Tag Archives: asiatic elephants

Wildlife Wednesday: Mega Drought Gets Worse, Asian Elephants And The Gale Force Twins

“Drought conditions are approaching 2011 levels.”

Those words shook me to the core.

Yesterday I exchanged texts with a private biologist in Texas who owns land in the Hill Country and surveys everywhere from East Texas to remote desert in the Trans Pecos.

What’s happening in my home state is bad, but it’s even worse in other places.

Source: U.S. Drought Monitor

The following is from the U.S. Drought Monitor.

Central Washington, Idaho, and northwest Montana also saw increases in drought extent or severity as short-term dryness continues to build upon long-term moisture deficits extending back to last year. Many parts of southern Idaho, and the rest of the West, have set records for the driest 3-month period (January to March) going back 100 years or more. Meanwhile near record warmth increased evaporative demand from plants and soils.
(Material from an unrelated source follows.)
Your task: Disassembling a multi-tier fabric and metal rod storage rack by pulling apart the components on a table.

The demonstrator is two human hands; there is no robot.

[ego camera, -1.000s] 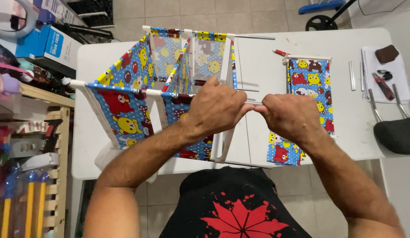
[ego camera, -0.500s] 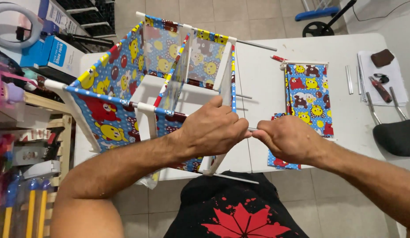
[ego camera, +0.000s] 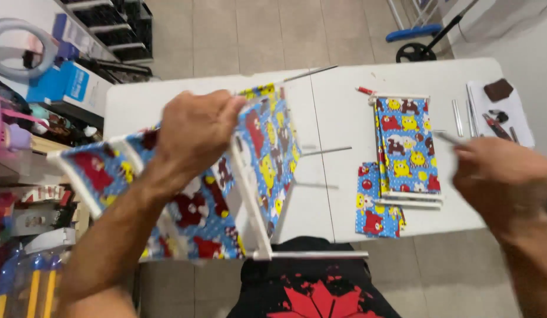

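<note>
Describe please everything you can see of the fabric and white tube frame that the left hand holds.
The blue patterned fabric frame with white tubes has cloth panels printed with red and yellow cartoon figures, stretched between thin white tubes that look like plastic. It is lifted and tilted above the white table, partly assembled, with one white tube jutting out at the bottom near the person's body. The left hand grips its upper edge; the right hand is apart from it.

I count one fabric frame (ego camera: 250, 176) in hand, two fabric panels (ego camera: 406, 147) flat — perhaps three loose rods (ego camera: 326, 151).
</note>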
Farther south, extreme drought expanded in parts of California, Nevada, and New Mexico while moderate and severe drought expanded across Arizona. In California, Cooperative Extension reports impacts to agriculture including reduced forage, livestock stress, decreased water allocation, and the selling livestock earlier than normal. Data such as reduced stream flows and declines in satellite-based vegetation health and soil moisture indicators confirm these reports.

This is already having a big impact on wildlife. As early as last summer, wildlife officials in Nevada in conjunction with partners like The Wild Sheep Foundation were dropping water on manmade guzzlers (water tanks) to supplement water for desert bighorns and other wildlife.

Photo Courtesy Nevada Dept. of Wildlife

There are concerns across much of Texas for wild turkey and quail production in much of the state.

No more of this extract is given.